Nothing about the way you've formed your opinion makes any amount of sense. You've already noted your fanboy-level of infatuation with Warwick, which seems necessary to overspend on them in the first place. I have _personally played_ far more than 3 or 4 basses from each of the companies that you mentioned, and found the same thing in each, a $200 bass will sound and feel like a $200 bass. It's easy to jump to the conclusion that Warwicks must be be better than all LTDs if the only LTDs you've handled have been <$400 and the only Warwicks you've handled have been >$1200, but it's the wrong conclusion to jump to.


----------



## ToMurderAMachine (Dec 11, 2012)

Yeah, you do make a good point. my first LTD was an ESP 5 string something or another, but i honestly dont care for many of these brands. Look, i don't "adore" warwick to the point that i think they're the only good bass out there, i just happened to have found a used one at a decent price so i picked it up. I absolutely love beginner model spectors and beginner model ibanez's. you can make them sound amazing. I've played plenty of cheaper basses that I liked more than my warwick. (spector legend 6 string for example). I'm really not trying to start a flame war here, but holy crap people get upset when someone has a differing opinion! jeesh.


----------



## ToMurderAMachine (Dec 11, 2012)

Ryan-ZenGtr- said:


> @ToMurderAMachine
> 
> I was going to add Michael Tobias Designs. I had a recent Gibson reissue 6 string bass which I sold when I got my Warwick 6 string.
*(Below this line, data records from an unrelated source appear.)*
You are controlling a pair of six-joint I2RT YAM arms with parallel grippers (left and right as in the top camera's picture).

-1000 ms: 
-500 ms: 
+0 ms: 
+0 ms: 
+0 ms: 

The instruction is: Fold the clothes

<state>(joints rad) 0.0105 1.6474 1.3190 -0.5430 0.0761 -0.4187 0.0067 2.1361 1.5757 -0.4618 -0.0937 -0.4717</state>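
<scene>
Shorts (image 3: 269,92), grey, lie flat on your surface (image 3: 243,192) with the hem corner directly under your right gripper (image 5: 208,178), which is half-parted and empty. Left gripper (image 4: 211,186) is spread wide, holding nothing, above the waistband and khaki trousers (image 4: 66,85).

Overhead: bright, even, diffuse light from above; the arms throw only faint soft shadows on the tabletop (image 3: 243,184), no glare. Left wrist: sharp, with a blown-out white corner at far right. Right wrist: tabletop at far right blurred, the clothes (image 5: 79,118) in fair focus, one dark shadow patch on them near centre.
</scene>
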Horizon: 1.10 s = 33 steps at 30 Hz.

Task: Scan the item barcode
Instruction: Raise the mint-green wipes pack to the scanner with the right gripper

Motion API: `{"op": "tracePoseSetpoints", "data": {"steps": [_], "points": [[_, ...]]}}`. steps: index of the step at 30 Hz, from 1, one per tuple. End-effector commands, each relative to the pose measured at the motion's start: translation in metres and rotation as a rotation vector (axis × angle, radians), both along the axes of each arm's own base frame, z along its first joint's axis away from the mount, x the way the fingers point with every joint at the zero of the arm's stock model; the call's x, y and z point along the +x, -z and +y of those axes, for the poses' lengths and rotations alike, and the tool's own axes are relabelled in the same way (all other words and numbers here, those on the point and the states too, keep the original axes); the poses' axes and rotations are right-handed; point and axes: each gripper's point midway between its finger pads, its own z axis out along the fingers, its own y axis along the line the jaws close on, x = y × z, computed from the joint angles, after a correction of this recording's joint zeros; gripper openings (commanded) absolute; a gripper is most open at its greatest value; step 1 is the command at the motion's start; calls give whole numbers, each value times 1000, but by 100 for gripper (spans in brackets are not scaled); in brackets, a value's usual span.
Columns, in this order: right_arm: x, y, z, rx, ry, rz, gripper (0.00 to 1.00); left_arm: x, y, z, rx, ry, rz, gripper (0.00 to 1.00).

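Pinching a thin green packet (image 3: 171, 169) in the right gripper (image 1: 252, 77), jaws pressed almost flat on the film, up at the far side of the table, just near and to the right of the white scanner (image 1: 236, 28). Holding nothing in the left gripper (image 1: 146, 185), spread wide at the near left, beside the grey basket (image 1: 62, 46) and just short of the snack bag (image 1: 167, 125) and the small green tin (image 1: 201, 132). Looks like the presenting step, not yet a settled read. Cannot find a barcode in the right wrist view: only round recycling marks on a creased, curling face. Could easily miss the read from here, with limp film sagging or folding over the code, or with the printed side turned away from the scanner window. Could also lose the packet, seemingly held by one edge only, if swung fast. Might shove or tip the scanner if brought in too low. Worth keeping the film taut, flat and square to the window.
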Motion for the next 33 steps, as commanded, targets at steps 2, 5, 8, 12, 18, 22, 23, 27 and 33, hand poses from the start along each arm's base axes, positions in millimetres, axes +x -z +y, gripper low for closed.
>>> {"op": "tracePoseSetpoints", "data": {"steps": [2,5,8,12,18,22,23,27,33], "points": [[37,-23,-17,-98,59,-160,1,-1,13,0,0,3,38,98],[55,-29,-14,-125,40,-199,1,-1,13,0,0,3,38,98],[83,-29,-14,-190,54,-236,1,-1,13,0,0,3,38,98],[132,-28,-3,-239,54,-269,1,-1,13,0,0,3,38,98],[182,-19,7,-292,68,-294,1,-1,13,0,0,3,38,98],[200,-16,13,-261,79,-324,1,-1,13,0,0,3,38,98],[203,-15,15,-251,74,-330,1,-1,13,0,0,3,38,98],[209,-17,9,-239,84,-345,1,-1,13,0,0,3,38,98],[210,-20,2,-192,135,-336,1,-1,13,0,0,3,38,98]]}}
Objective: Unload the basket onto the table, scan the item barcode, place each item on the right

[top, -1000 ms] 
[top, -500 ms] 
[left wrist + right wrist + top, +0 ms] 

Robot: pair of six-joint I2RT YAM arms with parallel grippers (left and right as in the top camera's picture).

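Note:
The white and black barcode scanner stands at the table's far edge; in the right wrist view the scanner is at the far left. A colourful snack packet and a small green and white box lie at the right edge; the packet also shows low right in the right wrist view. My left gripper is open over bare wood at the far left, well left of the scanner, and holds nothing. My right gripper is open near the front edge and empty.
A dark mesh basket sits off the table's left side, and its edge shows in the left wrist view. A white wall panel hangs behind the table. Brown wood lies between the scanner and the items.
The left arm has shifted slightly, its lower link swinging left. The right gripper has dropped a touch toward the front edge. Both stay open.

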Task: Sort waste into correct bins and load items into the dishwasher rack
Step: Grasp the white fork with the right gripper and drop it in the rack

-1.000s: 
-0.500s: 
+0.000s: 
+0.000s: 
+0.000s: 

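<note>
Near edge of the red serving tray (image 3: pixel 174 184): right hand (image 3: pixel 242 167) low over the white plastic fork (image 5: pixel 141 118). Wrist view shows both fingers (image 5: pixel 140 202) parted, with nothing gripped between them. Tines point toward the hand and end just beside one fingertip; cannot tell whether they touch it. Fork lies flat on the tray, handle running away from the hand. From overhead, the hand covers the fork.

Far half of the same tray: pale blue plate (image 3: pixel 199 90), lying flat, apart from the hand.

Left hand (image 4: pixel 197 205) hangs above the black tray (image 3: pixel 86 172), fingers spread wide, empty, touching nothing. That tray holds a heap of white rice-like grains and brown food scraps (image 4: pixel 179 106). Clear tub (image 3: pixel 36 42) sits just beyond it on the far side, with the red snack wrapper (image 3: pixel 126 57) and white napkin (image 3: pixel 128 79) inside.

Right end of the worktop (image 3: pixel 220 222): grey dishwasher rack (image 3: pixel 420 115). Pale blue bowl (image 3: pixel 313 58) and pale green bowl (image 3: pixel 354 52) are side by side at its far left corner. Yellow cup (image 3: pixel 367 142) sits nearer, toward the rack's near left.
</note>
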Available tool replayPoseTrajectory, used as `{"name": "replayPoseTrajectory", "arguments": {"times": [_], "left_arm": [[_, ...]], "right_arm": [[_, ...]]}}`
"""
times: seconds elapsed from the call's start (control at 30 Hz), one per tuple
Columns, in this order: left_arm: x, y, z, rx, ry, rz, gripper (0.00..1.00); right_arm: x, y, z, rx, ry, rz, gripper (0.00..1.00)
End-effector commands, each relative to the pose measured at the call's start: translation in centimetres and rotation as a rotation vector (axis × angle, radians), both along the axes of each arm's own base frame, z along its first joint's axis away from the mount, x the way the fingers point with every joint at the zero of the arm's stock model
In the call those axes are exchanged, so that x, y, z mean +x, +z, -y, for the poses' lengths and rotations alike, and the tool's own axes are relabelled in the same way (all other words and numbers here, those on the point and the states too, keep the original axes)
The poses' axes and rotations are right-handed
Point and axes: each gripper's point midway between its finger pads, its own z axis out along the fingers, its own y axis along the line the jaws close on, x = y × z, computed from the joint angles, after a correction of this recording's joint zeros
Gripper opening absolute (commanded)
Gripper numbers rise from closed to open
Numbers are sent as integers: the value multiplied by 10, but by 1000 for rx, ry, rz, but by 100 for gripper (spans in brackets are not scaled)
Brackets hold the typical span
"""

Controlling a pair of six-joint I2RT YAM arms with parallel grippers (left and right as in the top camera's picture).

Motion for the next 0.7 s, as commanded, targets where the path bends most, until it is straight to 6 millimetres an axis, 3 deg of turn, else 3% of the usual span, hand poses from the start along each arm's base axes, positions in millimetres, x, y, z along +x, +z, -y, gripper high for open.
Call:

It was different but possibly nicer than the Warwick and much less expensive.
> 
> Would highly recommend.



Tobias makes fantastic basses, even the lower end models sound crunchy and nice, and also, if you've ever played one, some of them feature an asymmetrical neck, which seems strange at first, but ends up being incredibly comfortable.


----------



## GenghisCoyne (Dec 11, 2012)

ToMurderAMachine said:


> Tobias makes fantastic basses, even the lower end models sound crunchy and nice, and also, if you've ever played one, some of them feature an asymmetrical neck, which seems strange at first, but ends up being incredibly comfortable.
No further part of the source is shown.